A bus is standing in Purnia’s village to ferry the migrant workers back.(HT photo)
A bus is standing in Purnia’s village to ferry the migrant workers back.(HT photo)

As India eases lockdown, migrants in Bihar leave state in search of work

Migrants moved back to their states after India implemented lockdown to curb the spread of coronavirus in the country. Now as the lockdown restrictions eases across the nation, labourers leave their native states in search of work.
Hindustan Times, Purnia | By Aditya Nath Jha
UPDATED ON JUN 06, 2020 09:48 PM IST

Migrant labourers from Bihar, who came back to their native state from across the country by Shramik Special trains amid the easing of nationwide lockdown restrictions that were imposed on March 25 to contain the spread of the raging coronavirus disease (Covid-19) outbreak, are returning to their place of work on completion of their mandatory 14-day quarantine period.

Purnia residents and 30-something Sayeed and Sajid left for Haryana by a luxury bus on Friday. “We can’t afford to let go of our jobs because of the pandemic. Our employee has been calling us back since we returned around a month ago,” they said. Both of them work for a construction firm in Haryana.

Similarly, Purnia residents and construction labourers, Muzaffar and Dilshad, too, left their native district on Friday, as their employer has promised to pay them between Rs 20,000 and Rs 30,000 a month. “Our employer has assured us that we would make one-and-a-half times more in a month than what we used to earn earlier,” they said.

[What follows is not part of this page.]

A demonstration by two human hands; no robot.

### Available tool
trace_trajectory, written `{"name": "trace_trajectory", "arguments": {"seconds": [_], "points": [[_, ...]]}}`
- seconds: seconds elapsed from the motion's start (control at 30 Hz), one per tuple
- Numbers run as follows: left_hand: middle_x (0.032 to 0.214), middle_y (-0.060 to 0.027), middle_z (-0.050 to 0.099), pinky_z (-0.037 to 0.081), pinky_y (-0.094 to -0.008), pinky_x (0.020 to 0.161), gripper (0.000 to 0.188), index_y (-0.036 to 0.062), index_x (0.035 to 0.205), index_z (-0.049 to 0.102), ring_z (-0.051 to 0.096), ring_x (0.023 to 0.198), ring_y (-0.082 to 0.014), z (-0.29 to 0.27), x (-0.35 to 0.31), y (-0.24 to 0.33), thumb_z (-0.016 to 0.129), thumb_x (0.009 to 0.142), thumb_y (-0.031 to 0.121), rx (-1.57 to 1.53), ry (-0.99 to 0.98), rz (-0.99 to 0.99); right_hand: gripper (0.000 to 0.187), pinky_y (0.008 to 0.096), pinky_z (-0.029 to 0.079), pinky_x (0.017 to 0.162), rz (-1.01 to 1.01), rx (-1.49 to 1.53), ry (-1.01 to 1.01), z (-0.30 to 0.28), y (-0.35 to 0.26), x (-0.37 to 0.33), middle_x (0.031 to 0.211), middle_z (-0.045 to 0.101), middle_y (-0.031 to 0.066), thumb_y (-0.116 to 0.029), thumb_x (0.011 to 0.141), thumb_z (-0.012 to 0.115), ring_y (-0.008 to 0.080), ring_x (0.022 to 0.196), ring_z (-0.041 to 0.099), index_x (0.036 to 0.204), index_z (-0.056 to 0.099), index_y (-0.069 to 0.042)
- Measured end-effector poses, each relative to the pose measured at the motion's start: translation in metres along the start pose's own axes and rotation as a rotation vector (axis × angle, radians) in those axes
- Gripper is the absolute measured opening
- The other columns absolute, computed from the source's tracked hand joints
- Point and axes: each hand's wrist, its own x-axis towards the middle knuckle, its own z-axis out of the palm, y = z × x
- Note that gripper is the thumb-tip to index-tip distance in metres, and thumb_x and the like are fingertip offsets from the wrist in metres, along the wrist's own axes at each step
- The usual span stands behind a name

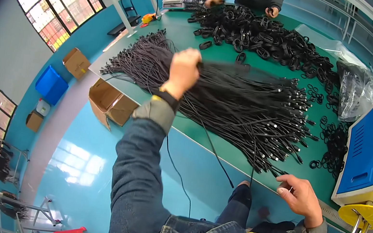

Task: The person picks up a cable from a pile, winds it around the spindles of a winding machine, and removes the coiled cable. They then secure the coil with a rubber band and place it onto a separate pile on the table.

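Note:
A wide bundle of long black cables lies across the green table, metal-tipped plugs fanned out at its right end. Above the bundle's left part is my left hand, closed like a fist and slightly blurred. A dark smear of cable runs rightward from it over the pile. By the table's front edge, my right hand has its fingers curled, next to the lowest plugs. Something dark shows between thumb and fingers there, too small to name. Loose cables hang over the front edge.
Coiled black cables are heaped at the back, where another person's hands work. To the right stand a blue-and-white machine, a clear plastic bag and small black rings. A cardboard box sits left of the table.

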Motion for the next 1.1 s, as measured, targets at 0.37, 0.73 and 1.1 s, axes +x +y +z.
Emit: {"name": "trace_trajectory", "arguments": {"seconds": [0.37, 0.73, 1.1], "points": [[0.115, -0.0214, 0.052, 0.042, -0.0399, 0.087, 0.083, -0.0025, 0.119, 0.046, 0.051, 0.106, -0.0325, 0.019, 0.022, 0.108, 0.076, 0.056, 0.043, -0.411, -0.789, 0.017, 0.027, 0.0364, 0.046, 0.061, 0.039, -0.068, -0.122, 0.015, 0.023, -0.021, 0.072, 0.061, 0.0131, -0.016, 0.077, 0.061, 0.0303, 0.069, 0.059, 0.099, 0.055, -0.002], [0.083, -0.0162, 0.063, 0.047, -0.0404, 0.068, 0.038, 0.0038, 0.084, 0.064, 0.059, 0.081, -0.0335, 0.024, 0.066, 0.106, 0.066, 0.071, 0.040, -0.188, -0.474, -0.100, 0.025, 0.0352, 0.046, 0.060, 0.240, 0.014, 0.053, 0.014, 0.042, -0.122, 0.072, 0.061, 0.0143, -0.014, 0.076, 0.060, 0.0299, 0.067, 0.060, 0.096, 0.056, -0.001], [0.089, -0.0191, 0.060, 0.046, -0.0405, 0.072, 0.034, 0.0005, 0.101, 0.054, 0.057, 0.085, -0.0355, 0.001, -0.033, 0.143, 0.064, 0.076, 0.021, -0.402, -0.490, 0.114, 0.026, 0.0340, 0.047, 0.061, 0.187, -0.023, 0.031, 0.022, 0.042, -0.155, 0.073, 0.062, 0.0136, -0.013, 0.075, 0.060, 0.0284, 0.068, 0.060, 0.097, 0.057, 0.000]]}}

Previously, they used to earn between Rs 500 and Rs 700 daily for their work.

Md Izharul (35), a resident Amour block in the district, had come back from Chandigarh by a Shramik Special train and is now all set to go back to his workplace. “I’ve completed my quarantine period. It’s high time to go back since the state government is not in a position to provide us with any kind of employment,” he said.

So far, over 100 migrants from Purnia have left for Haryana by special buses, which were sent by big farmers and realtors.

Purnia district magistrate Rahul Kumar said, “We’re generating employment at the local level in various forms. We’re also trying to convince the migrants to stay back, but we can’t compel them if they want to go back to their workplace.”

Migrants are feeling reassured to go back, as they are now in direct contact with their employers and greedy middlemen cannot dupe them any longer.

“The situation has changed for the better. The middleman can no longer give us a raw deal,” said Md Parwez, a Purnia resident.

Md Tarique, a fellow labourer, agreed with Md Parwez. “We had to give up to Rs 300 daily to a middleman. Fortunately, we don’t need to part with that cash anymore and our entire daily earnings are coming to us,” Md Tarique said.